For the 2 substitutions in type IX collagen, it is possible to speculate as to how a residue that is not normally found in type IX chains might modify function. In the collagenous Gly-X-Y triplet pattern, the Trp2 substitution is in an X position and the Trp3 substitution is in a Y position. A handful of patients have been described with changes in X and Y position residues in types I, II, and III collagen, which have been postulated to modify phenotype.¹⁸ Residues in the Y position are more exposed to the solvent surrounding the helix than to the center of the collagen helix. When the X and Y residues are not proline or hydroxyproline but have a charged side chain, they play an important role in helix self-association and ligand binding by forming ionic bonds mediated by water molecules.¹⁹ In the Trp3 allele, the substitution occurs in the COL3 region, which protrudes out from the heterotypic fibrils and is available for ligand binding. So the substitution of a less soluble tryptophan, with its aromatic side chain, for the usual charged arginine residue could interfere with binding to an as-yet-unidentified matrix molecule and weaken the resistance of the intervertebral disk to compressive forces. The substitution identified in the Trp2 allele is also a tryptophan for a charged residue. Furthermore, it occurs near the region of the type IX helix involved in cross-linking to type II collagen in the heterotypic fibrils. Paassilta et al³ cite unpublished data suggesting altered binding between type II collagen and type IX collagen with the Trp2 substitution. This could also weaken the matrix of the intervertebral disks.

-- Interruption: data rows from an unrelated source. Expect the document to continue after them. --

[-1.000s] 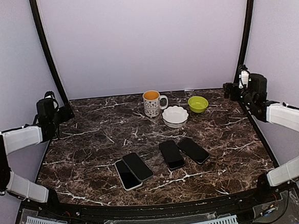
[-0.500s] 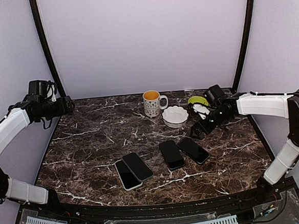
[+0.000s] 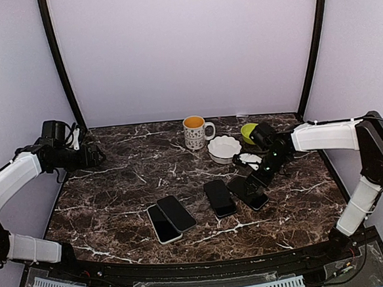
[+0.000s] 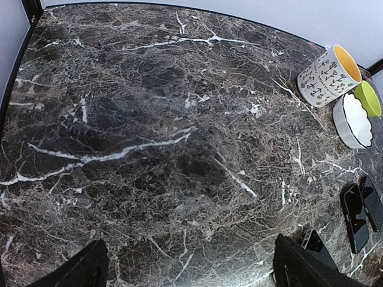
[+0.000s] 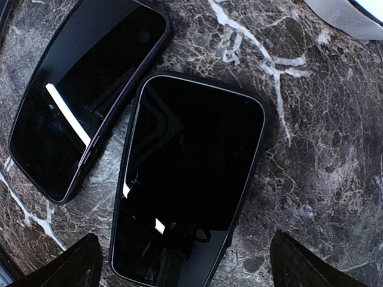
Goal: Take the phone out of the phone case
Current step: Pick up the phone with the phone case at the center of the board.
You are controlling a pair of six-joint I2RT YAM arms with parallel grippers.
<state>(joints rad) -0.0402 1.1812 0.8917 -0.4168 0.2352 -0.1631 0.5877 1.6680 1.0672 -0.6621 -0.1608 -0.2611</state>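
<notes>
From above, we see four phones lying in a loose row in front of the white bowl (image 3: 224, 149). The right gripper (image 3: 248, 176) hangs over the rightmost phone (image 3: 256, 199), which lies just in front of the bowl and slightly to its right. Its jaws are spread wide and hold nothing. The left gripper (image 3: 94, 155) sits well to the left of the bowl, also wide and empty. We judge this to be the approach, since nothing is gripped yet.

The left wrist view adds what the overhead cannot: both left fingers (image 4: 90, 266) stand far apart over bare marble tabletop (image 4: 149, 149), with the bowl and phones off at the right edge.

The right wrist view brings the target close. A dark rim, which we take for the phone case (image 5: 260, 107), runs round the glass — a detail too small to see from above. The right fingers (image 5: 72, 263) stand either side of one end of it; whether they touch, we cannot tell. Next we would pin the case and pry at a corner — the thin lip offers little to catch.
</notes>
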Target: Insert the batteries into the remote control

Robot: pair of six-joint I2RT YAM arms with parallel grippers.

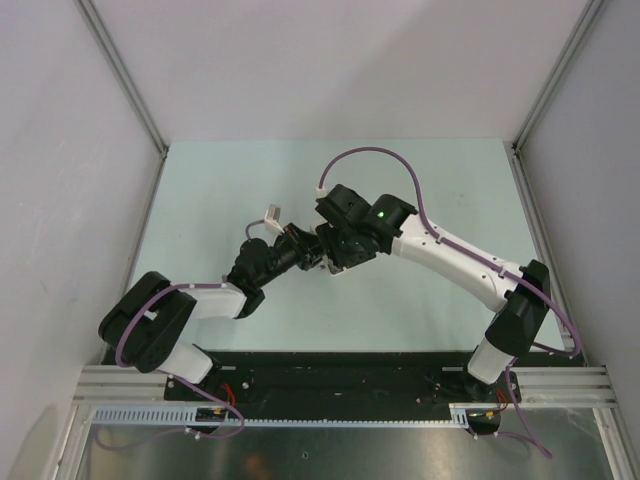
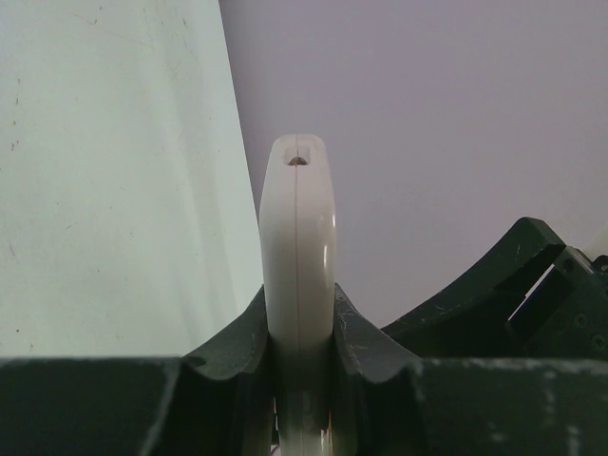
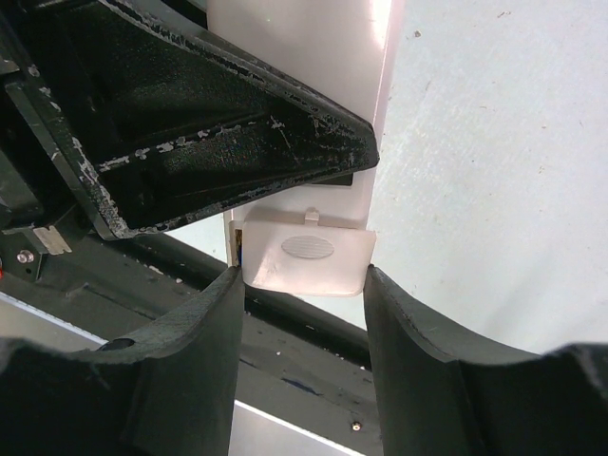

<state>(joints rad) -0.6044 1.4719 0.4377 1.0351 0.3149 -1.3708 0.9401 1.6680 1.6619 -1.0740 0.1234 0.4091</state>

This thorough molecular study of type IX collagen is deserving of both clinical and biochemical follow-up. The prevalence of the Trp alleles can be determined in other ethnic populations, including comparisons of prevalence among asymptomatic persons with normal findings on spine MRI, asymptomatic persons with abnormal findings on spine MRI, and symptomatic patients. Family linkage studies in symptomatic and asymptomatic persons with the Trp3 allele will aid in understanding the risk level involved. From the laboratory, knock-in mice with each of the Trp alleles would demonstrate whether the locus was directly contributory to LDD. Moreover, while the Trp alleles together occurred in about 16% of Finnish LDD patients, other loci are almost certainly involved. A prime candidate among them encodes aggrecan, a highly abundant proteoglycan in cartilage whose extensive hydration contributes to resistance to tissue deformation. Knock-out mice for aggrecan have a high prevalence of vertebral disk herniation and degeneration.²⁰

Although there has been much progress in understanding the role of collagen and mutations in the genes coding for collagen in common musculoskeletal disorders, further investigation of the interaction between genetic and environmental factors such as physical stress are needed. A more complete understanding of risk factors and their mechanisms will be essential to rational preventive and symptomatic care.